TASK: Your copy should match the entries below exactly, apart from the images.

/---

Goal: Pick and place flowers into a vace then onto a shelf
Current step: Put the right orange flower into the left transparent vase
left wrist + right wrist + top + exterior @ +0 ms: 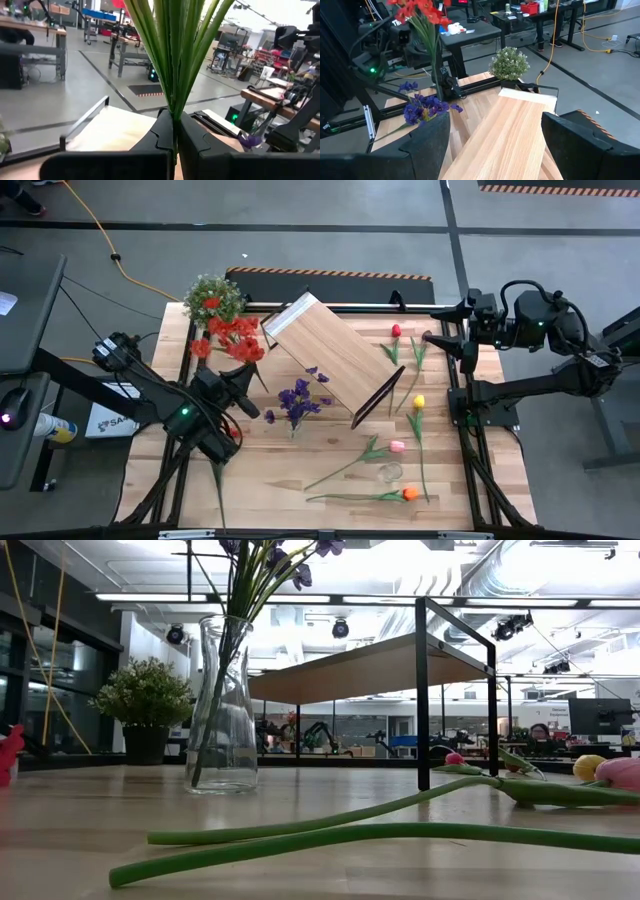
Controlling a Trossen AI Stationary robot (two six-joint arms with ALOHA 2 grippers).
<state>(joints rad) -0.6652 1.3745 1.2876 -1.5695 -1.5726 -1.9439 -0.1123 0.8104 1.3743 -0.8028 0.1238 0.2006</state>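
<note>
The left gripper (243, 388) hangs over the worktop's (260, 470) left half, its fingers (165, 132) pinched tight on the green stems of a red flower spray (232, 338). Just right of it a clear vase (222, 710) holds purple sprigs (297, 400). The shelf (330, 350) stands at mid-worktop. Loose tulips (398, 446) lie to its right and on the near side. At the far right edge waits the right gripper (452, 340), fingers (427, 145) spread wide and empty.

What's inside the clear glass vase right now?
The clear glass vase holds purple sprigs on green stems. The blossoms are mostly cut off in the low view; water cannot be told.
</note>
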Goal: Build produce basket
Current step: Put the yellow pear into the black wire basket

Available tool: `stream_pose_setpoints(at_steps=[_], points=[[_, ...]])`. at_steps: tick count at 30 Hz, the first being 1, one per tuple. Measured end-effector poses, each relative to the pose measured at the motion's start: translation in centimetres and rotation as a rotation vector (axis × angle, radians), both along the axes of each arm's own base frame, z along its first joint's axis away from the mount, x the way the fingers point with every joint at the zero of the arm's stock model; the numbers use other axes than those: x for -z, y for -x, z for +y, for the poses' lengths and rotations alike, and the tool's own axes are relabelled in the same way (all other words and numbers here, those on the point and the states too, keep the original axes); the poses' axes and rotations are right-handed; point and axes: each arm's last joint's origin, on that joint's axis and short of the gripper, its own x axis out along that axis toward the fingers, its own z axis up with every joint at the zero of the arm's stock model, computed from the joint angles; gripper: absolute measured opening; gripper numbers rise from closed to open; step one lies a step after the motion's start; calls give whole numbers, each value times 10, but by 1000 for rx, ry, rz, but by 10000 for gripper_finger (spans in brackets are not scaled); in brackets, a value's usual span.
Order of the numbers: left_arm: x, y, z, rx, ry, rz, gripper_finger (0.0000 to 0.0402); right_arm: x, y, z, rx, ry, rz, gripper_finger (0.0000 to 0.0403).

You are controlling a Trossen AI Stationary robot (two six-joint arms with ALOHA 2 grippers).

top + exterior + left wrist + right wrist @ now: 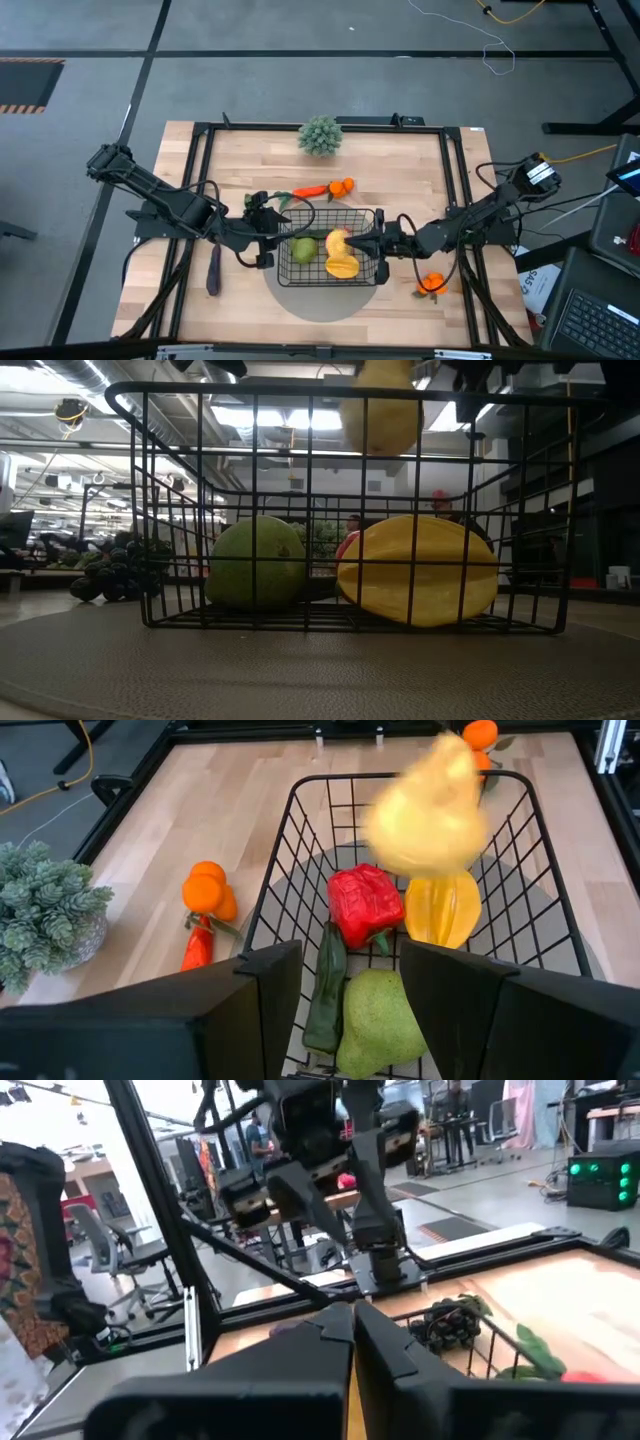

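While the black wire basket [330, 258] sits on a grey round mat [300, 298] near the front middle of the table [240, 160] in the high view, the left hand [268, 243] lies at its left wall and the right hand [368, 243] reaches over its right rim. Inside: green pear [304, 249], red pepper [333, 238], a yellow fruit [342, 266]. Outside: carrot [311, 190] with oranges [343, 186] behind the basket, long axis across the table; another orange [432, 284] to its right; a dark eggplant [213, 268] to its left, long axis front to back; a spiky ball plant [320, 135] at the far edge.

Low view: pear [256, 563] and the yellow fruit [418, 568] rest on the basket floor, the latter lying lengthwise; a pale lemon [380, 410] hangs at rim height. Dark grapes [118, 572] lie outside, to the side.

Left wrist view: left hand's fingers [268, 990] spread wide, holding nothing; blurred lemon [430, 810] above the basket; green cucumber [326, 985] lies lengthwise beside the pepper [364, 904].

Right wrist view: right hand's fingers [335, 1350] appear pressed close together; whether they grip the lemon cannot be told.
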Motion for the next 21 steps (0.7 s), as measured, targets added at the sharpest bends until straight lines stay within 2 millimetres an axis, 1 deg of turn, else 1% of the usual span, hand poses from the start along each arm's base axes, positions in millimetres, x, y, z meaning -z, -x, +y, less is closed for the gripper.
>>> stream_pose_setpoints(at_steps=[4,8,11,16,21], points=[[0,0,0,0,0,0,159,1,-13,6,-2,8,1,0],[0,0,0,0,0,0,159,-7,-29,14,5,75,-18,0],[0,0,0,0,0,0,159,-13,-42,16,20,95,-32,0],[0,0,0,0,0,1,159,-6,-66,10,62,138,57,0],[0,0,0,0,-1,3,159,-6,-79,-2,108,157,83,5]])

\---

EXERCISE RESPONSE:
Goal: Pick and place flowers into a vace then onto a shelf
Current step: Put the right orange flower into the left transparent vase
left wrist + right wrist + top + exterior @ +0 ms: 
Controlling a Trossen AI Stationary robot (two six-joint arms with ALOHA 2 grippers).
<state>(joints rad) -0.6652 1.3745 1.2876 -1.5695 -1.5726 -1.9439 -0.1123 0.8104 1.3743 -0.8028 0.1238 0.2006</state>
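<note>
The left gripper (243, 388) hangs over the worktop's (260, 470) left half, its fingers (165, 132) pinched tight on the green stems of a red flower spray (232, 338). Just right of it a clear vase (222, 710) holds purple sprigs (297, 400). The shelf (330, 350) stands at mid-worktop. Loose tulips (398, 446) lie to its right and on the near side. At the far right edge waits the right gripper (452, 340), fingers (427, 145) spread wide and empty.

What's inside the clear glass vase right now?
The clear glass vase holds purple sprigs on green stems. The blossoms are mostly cut off in the low view; water cannot be told.
</note>
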Goal: Build produce basket
Current step: Put the yellow pear into the black wire basket

Available tool: `stream_pose_setpoints(at_steps=[_], points=[[_, ...]])`. at_steps: tick count at 30 Hz, the first being 1, one per tuple. Measured end-effector poses, each relative to the pose measured at the motion's start: translation in centimetres and rotation as a rotation vector (axis × angle, radians), both along the axes of each arm's own base frame, z along its first joint's axis away from the mount, x the way the fingers point with every joint at the zero of the arm's stock model; the numbers use other axes than those: x for -z, y for -x, z for +y, for the poses' lengths and rotations alike, and the tool's own axes are relabelled in the same way (all other words and numbers here, those on the point and the states too, keep the original axes); the poses' axes and rotations are right-handed; point and axes: each arm's last joint's origin, on that joint's axis and short of the gripper, its own x axis out along that axis toward the fingers, its own z axis up with every joint at the zero of the arm's stock model, computed from the joint angles; gripper: absolute measured opening; gripper numbers rise from closed to open; step one lies a step after the motion's start; calls give whole numbers, each value times 10, but by 1000 for rx, ry, rz, but by 10000 for gripper_finger (spans in brackets are not scaled); in brackets, a value's usual span.
Order of the numbers: left_arm: x, y, z, rx, ry, rz, gripper_finger (0.0000 to 0.0402); right_arm: x, y, z, rx, ry, rz, gripper_finger (0.0000 to 0.0403).

You are controlling a Trossen AI Stationary robot (two six-joint arms with ALOHA 2 grippers).

top + exterior + left wrist + right wrist @ now: 

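While the black wire basket [330, 258] sits on a grey round mat [300, 298] near the front middle of the table [240, 160] in the high view, the left hand [268, 243] lies at its left wall and the right hand [368, 243] reaches over its right rim. Inside: green pear [304, 249], red pepper [333, 238], a yellow fruit [342, 266]. Outside: carrot [311, 190] with oranges [343, 186] behind the basket, long axis across the table; another orange [432, 284] to its right; a dark eggplant [213, 268] to its left, long axis front to back; a spiky ball plant [320, 135] at the far edge.

Low view: pear [256, 563] and the yellow fruit [418, 568] rest on the basket floor, the latter lying lengthwise; a pale lemon [380, 410] hangs at rim height. Dark grapes [118, 572] lie outside, to the side.

Left wrist view: left hand's fingers [268, 990] spread wide, holding nothing; blurred lemon [430, 810] above the basket; green cucumber [326, 985] lies lengthwise beside the pepper [364, 904].

Right wrist view: right hand's fingers [335, 1350] appear pressed close together; whether they grip the lemon cannot be told.
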Motion for the next 21 steps (0.7 s), as measured, targets added at the sharpest bends until straight lines stay within 2 millimetres an axis, 1 deg of turn, else 1% of the usual span, hand poses from the start along each arm's base axes, positions in millimetres, x, y, z meaning -z, -x, +y, less is closed for the gripper.
>>> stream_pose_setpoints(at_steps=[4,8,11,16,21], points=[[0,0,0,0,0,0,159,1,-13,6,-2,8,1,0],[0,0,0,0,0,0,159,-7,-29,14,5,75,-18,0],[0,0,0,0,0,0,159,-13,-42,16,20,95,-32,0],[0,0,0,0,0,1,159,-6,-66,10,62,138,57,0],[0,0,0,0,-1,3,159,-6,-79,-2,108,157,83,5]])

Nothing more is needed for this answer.